On Friday, the Indiana Department of Health announced that an additional 878 Hoosiers have been diagnosed with COVID-19. That brings the number of Indiana residents now known to have had the novel coronavirus to 676,247. A total of 12,510 Hoosiers are confirmed to have died from COVID-19, an increase of 15 from the previous day. To date, 3,205,024 unique individuals have been tested in Indiana, up from 3,199,074 on Thursday. A total of 8,592,072 tests, including repeat tests for unique individuals, have been reported to the state Department of Health since Feb. 26, 2020.
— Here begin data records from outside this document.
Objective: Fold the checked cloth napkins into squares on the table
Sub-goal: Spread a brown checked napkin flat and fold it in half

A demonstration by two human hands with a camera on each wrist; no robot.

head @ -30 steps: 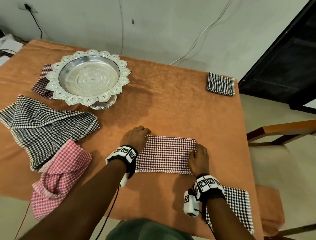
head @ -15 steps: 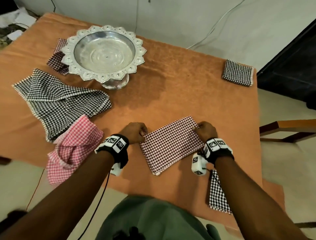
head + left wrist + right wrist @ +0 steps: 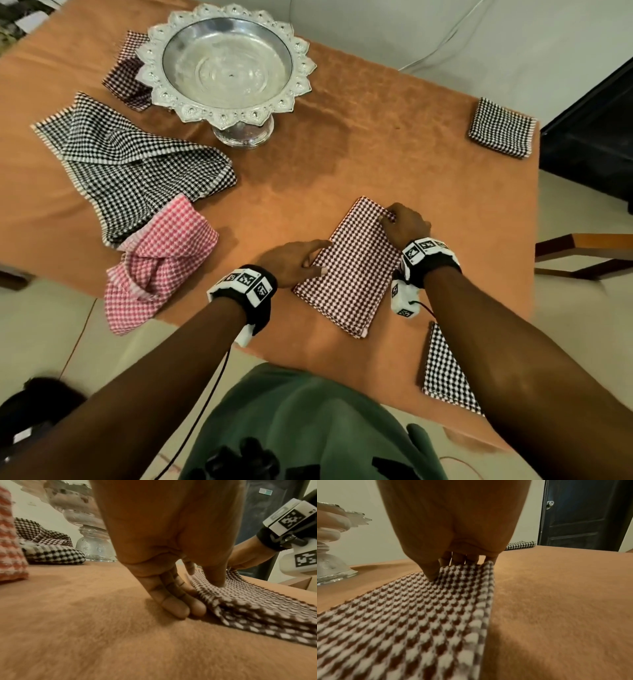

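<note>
Brown-checked napkin [image 3: 349, 267], folded to an oblong, lies slantwise near the table's [image 3: 394, 154] front edge. Left hand [image 3: 291, 262] pinches its left edge, thumb on top, fingers tucked beneath. Farther off, right hand [image 3: 406, 224] pinches the far corner.

Soft, even room light fills the head view, and the silver bowl [image 3: 227, 66] glints and casts a dim shadow on the table [image 3: 394, 154] beside its foot. Straight lines bow toward that view's edges. Both wrist views are dimmer, warm-tinted and smeared with blur nearest the lens.
</note>
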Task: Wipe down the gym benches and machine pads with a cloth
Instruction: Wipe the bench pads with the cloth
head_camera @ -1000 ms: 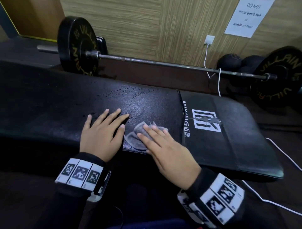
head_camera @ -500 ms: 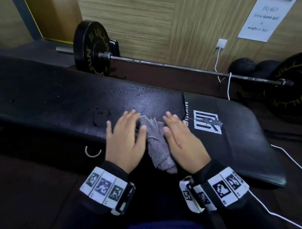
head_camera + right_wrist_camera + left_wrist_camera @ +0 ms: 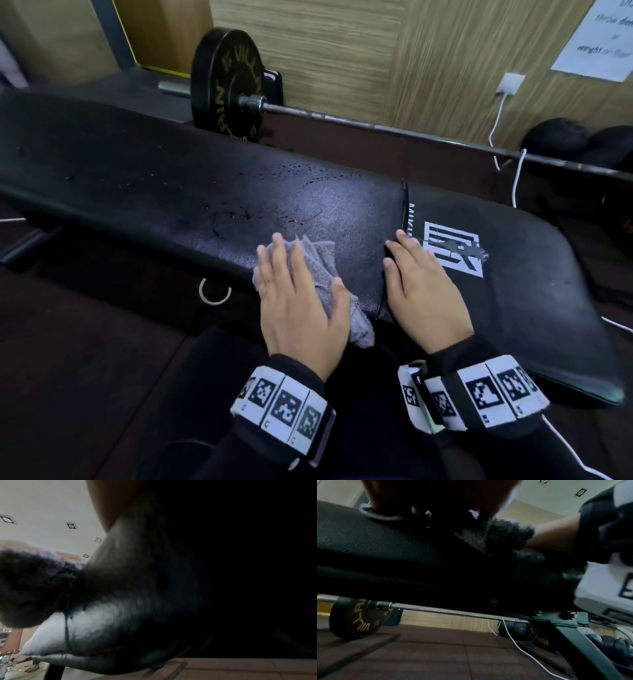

Hoosiers age 45 and older, along with healthcare workers, long-term care residents, first responders who are regularly called to the scene of an emergency to render medical assistance, and educators and school support staff through grade 12 are now eligible to receive the COVID-19 vaccine.
On Wednesday, it was reported Jefferson County had one new case of COVID-19 with the overall total now at 2,984. So far 15,141 residents have been tested and the seven-day positivity percentage is currently 2.8%t and the unique positivity rating is 9.8%. The total deaths in Jefferson County attributed to the virus pandemic is 76.
In Switzerland County, there has been one new case of COVID-19 since Wednesday with the total at 758. So far, 3,877 residents have been tested. A total of eight deaths have been attributed to the virus pandemic in Switzerland County.
A total of 915,719 Hoosiers are now fully vaccinated which includes 878,989 that received a necessary second dose, and 36,730 that had a single dose vaccination offered by Johnson & Johnson. There have been 1,389,008 statewide that have received a first dose of a two-dose vaccination series.
Jefferson County has 5,396 residents that have been fully vaccinated while Switzerland County has 954 full vaccinated. A total of 7,447 Jefferson County residents have received at least the first of two doses of the COVID vaccine. In Switzerland County, 1,437 have received at least the first of two doses of the vaccine.
In information from the North Central District Health Department, Trimble County has reported 644 cases of COVID-19 with 19 active cases and overall six deaths during the pandemic. Carroll County has reported 944 cases of COVID-19 with 11 deaths.
COVID-19 vaccination appointments for eligible individuals in Indiana must be scheduled by visiting www.ourshot.in.gov or calling 2-1-1.